* _WHAT IS BEING ASKED_
Please repeat the lines of the material below exactly, starting with the one that contains "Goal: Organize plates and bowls" and ending with the last.

* _EXERCISE DATA_

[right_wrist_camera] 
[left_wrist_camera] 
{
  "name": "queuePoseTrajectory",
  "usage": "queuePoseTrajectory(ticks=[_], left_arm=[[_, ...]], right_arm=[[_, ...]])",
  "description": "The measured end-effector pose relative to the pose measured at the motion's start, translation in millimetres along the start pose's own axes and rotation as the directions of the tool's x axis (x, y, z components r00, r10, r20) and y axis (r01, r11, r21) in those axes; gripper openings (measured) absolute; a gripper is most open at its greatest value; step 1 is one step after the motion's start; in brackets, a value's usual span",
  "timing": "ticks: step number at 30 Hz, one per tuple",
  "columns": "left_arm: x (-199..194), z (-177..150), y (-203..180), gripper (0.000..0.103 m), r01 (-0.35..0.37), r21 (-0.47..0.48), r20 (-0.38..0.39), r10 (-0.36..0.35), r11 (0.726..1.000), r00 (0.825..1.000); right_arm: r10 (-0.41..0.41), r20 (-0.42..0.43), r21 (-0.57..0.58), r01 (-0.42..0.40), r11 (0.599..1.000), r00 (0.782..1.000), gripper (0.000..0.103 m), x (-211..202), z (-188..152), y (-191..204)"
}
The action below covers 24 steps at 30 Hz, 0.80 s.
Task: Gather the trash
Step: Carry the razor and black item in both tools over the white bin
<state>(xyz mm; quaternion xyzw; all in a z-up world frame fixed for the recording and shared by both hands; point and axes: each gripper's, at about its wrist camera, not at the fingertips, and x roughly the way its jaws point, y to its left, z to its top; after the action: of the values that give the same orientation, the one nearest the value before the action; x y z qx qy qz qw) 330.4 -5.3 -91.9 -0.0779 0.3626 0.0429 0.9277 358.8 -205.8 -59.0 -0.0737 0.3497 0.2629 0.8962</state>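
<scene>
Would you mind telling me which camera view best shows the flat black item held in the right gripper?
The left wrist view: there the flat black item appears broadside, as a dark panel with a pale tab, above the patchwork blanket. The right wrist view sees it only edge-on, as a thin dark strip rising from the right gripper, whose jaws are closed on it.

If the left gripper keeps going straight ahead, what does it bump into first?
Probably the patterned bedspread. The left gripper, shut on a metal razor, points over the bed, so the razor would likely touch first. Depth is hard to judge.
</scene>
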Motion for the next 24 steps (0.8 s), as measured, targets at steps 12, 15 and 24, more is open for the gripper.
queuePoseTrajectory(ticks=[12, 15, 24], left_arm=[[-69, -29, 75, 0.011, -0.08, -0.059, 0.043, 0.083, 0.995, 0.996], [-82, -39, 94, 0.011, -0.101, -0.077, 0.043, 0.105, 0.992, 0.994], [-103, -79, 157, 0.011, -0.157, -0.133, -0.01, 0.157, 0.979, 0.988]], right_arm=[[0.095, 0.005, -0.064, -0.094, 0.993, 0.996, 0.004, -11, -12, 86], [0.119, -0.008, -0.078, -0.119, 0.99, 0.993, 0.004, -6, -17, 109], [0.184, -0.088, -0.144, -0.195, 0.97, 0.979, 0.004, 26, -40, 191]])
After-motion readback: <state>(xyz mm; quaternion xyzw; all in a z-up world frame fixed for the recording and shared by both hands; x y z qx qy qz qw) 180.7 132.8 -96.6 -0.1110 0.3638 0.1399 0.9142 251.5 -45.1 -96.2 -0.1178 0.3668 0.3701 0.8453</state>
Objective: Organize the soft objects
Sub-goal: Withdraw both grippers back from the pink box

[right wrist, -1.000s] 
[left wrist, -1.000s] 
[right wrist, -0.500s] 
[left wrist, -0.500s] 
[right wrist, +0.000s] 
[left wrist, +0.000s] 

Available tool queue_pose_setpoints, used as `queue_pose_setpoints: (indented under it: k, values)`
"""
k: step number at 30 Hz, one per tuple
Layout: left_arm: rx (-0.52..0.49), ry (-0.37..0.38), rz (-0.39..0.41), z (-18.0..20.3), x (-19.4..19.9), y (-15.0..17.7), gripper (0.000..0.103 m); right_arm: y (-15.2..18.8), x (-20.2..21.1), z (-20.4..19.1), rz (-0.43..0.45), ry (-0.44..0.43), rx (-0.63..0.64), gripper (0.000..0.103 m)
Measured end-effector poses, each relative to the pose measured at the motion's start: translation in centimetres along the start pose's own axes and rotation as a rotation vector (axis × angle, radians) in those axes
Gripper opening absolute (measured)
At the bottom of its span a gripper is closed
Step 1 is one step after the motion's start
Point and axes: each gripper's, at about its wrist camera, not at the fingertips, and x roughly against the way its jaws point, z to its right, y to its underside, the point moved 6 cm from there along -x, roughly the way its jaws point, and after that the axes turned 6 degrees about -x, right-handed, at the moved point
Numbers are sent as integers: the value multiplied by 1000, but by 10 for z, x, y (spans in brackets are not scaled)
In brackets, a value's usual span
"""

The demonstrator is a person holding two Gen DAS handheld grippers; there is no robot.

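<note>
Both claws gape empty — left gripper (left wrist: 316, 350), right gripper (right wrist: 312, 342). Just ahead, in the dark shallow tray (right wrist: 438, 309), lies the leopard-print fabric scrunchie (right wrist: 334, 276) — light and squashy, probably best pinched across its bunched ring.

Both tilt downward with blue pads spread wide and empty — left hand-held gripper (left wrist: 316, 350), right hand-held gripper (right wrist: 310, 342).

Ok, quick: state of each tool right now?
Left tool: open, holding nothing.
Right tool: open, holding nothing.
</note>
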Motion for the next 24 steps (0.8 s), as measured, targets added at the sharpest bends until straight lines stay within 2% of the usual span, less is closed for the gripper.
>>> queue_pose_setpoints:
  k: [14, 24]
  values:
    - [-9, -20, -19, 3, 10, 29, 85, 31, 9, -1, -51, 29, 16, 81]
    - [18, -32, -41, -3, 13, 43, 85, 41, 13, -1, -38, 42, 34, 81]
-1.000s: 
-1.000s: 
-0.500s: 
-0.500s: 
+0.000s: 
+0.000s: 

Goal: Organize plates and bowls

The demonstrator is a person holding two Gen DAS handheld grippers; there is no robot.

* _ANSWER TO THIS TASK_
Goal: Organize plates and bowls

The demonstrator is a person holding two Gen DAS handheld grippers; there is no robot.

This exercise requires no further work.